WHAT YOU WILL DO: In the listing below, find each line containing "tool" and report it.

[DATASET EXTRACT]

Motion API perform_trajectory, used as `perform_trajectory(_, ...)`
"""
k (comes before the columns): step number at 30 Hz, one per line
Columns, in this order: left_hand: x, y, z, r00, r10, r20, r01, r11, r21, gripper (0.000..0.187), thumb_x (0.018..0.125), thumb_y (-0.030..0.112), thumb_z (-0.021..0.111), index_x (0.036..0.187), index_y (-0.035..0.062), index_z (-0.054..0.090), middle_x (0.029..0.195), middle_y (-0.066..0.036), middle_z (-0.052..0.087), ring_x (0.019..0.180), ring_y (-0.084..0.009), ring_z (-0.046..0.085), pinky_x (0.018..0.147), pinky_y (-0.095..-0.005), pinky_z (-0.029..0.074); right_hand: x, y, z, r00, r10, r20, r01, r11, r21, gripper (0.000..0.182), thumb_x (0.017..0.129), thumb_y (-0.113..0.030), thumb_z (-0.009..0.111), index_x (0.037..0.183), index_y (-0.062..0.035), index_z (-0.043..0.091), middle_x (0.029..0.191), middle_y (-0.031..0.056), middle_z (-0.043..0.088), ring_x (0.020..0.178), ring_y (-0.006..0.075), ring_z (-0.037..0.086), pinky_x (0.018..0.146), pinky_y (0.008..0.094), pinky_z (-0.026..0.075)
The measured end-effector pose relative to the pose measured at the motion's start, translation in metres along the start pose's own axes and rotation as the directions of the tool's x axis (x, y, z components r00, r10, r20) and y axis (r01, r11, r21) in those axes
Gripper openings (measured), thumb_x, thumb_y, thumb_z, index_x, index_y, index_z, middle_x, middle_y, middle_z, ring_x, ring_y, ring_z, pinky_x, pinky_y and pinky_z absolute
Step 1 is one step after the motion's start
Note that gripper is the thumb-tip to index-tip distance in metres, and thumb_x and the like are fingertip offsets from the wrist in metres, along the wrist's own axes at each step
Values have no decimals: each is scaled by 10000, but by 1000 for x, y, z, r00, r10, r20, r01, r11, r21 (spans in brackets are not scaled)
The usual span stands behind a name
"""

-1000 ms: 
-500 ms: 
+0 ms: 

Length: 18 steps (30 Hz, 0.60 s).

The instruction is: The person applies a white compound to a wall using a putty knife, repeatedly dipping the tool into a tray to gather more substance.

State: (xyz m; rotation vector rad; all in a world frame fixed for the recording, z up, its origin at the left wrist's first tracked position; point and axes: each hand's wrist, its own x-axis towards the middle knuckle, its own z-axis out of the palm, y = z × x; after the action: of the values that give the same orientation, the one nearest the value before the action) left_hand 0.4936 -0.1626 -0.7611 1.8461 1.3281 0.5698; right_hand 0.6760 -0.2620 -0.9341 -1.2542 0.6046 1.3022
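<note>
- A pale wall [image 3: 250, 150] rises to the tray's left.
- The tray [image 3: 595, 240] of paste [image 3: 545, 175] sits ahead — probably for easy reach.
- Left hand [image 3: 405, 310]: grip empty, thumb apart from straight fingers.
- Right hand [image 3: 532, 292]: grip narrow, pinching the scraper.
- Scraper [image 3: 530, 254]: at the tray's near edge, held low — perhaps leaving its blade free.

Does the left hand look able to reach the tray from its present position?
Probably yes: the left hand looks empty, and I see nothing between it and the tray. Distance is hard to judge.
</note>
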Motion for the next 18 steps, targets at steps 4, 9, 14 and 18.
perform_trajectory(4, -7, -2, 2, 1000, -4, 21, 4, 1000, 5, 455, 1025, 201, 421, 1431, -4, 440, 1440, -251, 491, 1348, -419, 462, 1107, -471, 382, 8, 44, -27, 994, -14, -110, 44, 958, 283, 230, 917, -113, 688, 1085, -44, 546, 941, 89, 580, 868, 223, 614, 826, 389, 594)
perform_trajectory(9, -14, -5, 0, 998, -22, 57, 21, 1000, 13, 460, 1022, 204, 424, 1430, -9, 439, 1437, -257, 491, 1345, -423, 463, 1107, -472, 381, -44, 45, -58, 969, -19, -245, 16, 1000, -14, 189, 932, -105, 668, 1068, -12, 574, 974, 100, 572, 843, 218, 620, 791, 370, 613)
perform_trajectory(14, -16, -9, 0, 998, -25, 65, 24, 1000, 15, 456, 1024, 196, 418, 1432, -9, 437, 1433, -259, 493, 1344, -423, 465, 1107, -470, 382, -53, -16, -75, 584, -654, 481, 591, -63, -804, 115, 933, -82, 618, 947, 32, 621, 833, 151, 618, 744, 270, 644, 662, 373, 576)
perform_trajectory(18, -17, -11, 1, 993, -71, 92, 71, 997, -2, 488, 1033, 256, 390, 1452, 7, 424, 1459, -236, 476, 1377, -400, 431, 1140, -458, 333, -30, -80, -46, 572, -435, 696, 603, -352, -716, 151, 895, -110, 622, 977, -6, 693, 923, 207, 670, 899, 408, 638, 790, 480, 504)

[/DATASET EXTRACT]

WRITTEN ANSWER:
The measured end-effector pose relative to the pose measured at the motion's start, translation in metres along the start pose's own axes and rotation as the directions of the tool's x axis (x, y, z components r00, r10, r20) and y axis (r01, r11, r21) in those axes
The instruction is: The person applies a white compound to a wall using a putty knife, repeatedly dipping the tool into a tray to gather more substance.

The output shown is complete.